The clash myth, finally retired
The story that vitamin C and niacinamide cancel each other dates to a 1960s pharmacy study using vitamin B3 in its acid form (nicotinic acid / niacin) and high-temperature L-ascorbic acid solutions. Modern niacinamide is the amide form. Side-by-side stability and clinical work since 2010 (Wohlrab & Kreft, Skin Pharmacol Physiol 2014; Hamed et al., Pharm Dev Technol 2017) shows the two layer cleanly at room-temperature topical concentrations.
Mechanism contrast
Vitamin C is a primary antioxidant, regenerating tocopherol and quenching reactive oxygen species generated by UV exposure. It also blocks tyrosinase upstream, reducing new melanin production at the root.

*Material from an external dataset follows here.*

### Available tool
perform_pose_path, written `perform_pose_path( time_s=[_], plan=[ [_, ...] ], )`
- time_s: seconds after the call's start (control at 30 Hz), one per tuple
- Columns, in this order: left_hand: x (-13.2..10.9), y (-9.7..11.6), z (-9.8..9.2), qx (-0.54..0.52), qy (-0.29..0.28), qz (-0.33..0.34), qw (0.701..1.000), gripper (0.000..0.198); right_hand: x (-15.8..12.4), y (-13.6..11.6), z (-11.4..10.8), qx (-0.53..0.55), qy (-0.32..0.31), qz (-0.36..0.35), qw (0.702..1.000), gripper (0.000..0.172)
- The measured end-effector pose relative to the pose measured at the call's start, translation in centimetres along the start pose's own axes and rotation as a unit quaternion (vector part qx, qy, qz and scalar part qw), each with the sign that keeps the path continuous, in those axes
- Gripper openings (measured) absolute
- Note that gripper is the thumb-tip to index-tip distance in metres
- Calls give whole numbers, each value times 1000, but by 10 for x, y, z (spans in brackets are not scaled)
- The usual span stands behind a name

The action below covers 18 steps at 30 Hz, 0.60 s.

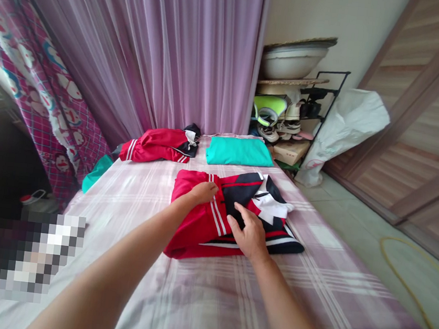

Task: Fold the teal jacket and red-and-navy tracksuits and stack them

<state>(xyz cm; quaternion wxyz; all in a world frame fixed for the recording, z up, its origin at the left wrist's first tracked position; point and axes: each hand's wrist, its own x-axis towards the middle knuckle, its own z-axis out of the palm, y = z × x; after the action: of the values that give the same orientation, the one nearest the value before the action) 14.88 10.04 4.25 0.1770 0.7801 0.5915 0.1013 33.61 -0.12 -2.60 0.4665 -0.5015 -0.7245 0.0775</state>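
A folded red jacket [187, 235] with dark navy and white panels and white stripes lies on the bed in front of me. My left hand [203, 191] rests on its upper part by a striped cuff, with the fingers drawn together on the red cloth; their tips are partly hidden. Over the dark middle of the jacket is my right hand [249, 232], its thumb and forefinger spread apart and nothing held between them. The white and navy collar part [272, 207] points to the right, beyond my right hand.
Behind the jacket lie a folded teal cloth [240, 151] and another red garment [154, 144]. A checked sheet [333, 283] covers the bed. At the back right stand a shoe rack [322, 118] and a white sack [346, 126]. Purple curtains [200, 51] hang behind.
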Motion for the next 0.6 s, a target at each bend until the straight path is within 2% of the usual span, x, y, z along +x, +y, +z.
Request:
perform_pose_path(
  time_s=[0.13,0.2,0.27,0.37,0.47,0.53,0.6],
  plan=[
    [-5,-31,-44,22,74,-66,995,31,12,16,-14,-96,17,1,995,43],
    [-5,-50,-64,30,99,-96,990,36,27,33,-29,-162,16,49,985,45],
    [-3,-68,-76,29,97,-120,988,41,44,55,-46,-235,-6,136,962,52],
    [1,-89,-77,9,62,-152,986,41,63,85,-62,-300,-88,269,911,67],
    [7,-102,-68,-20,18,-182,983,35,75,102,-66,-323,-172,313,876,72],
    [10,-106,-61,-34,-1,-198,980,31,82,104,-64,-331,-215,317,862,61],
    [13,-109,-58,-47,-16,-210,976,29,93,98,-62,-337,-244,302,858,39]
  ],
)
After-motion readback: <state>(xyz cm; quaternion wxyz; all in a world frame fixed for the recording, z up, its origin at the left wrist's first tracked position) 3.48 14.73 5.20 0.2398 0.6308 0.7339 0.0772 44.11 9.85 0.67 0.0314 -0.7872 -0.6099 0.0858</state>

Niacinamide acts further down the pigment cascade: it inhibits melanosome transfer from melanocyte to keratinocyte, so melanin already produced never reaches the surface. Bissett (Dermatol Surg 2005) demonstrated visible improvement in hyperpigmentation, blotchiness, and fine lines after 12 weeks of 5% niacinamide.
BIOSAR products that contain each
Niacinamide carries the Serenvit Vitamin Complex Serum, the Acnemed cleanser-cream pairing, and the Sensimed Soothing Light Cream SPF30. It is the most-used active across the catalog because it pairs with everything.
Vitamin C leads the Serenvit Vitamin Complex Serum (alongside niacinamide) and the Whitepurity Serum. Pharmacists pair the Whitepurity Serum with the Serenvit Tranexamic Acid Serum for melasma and stubborn pigmentation.
Closing recommendation
Run niacinamide twice daily as the base for tone, oil, and barrier. Run vitamin C once in the morning as the antioxidant + tone-evening accelerant. Layer them in either order. The two are partners, not rivals; the most stubborn pigmentation cases use both.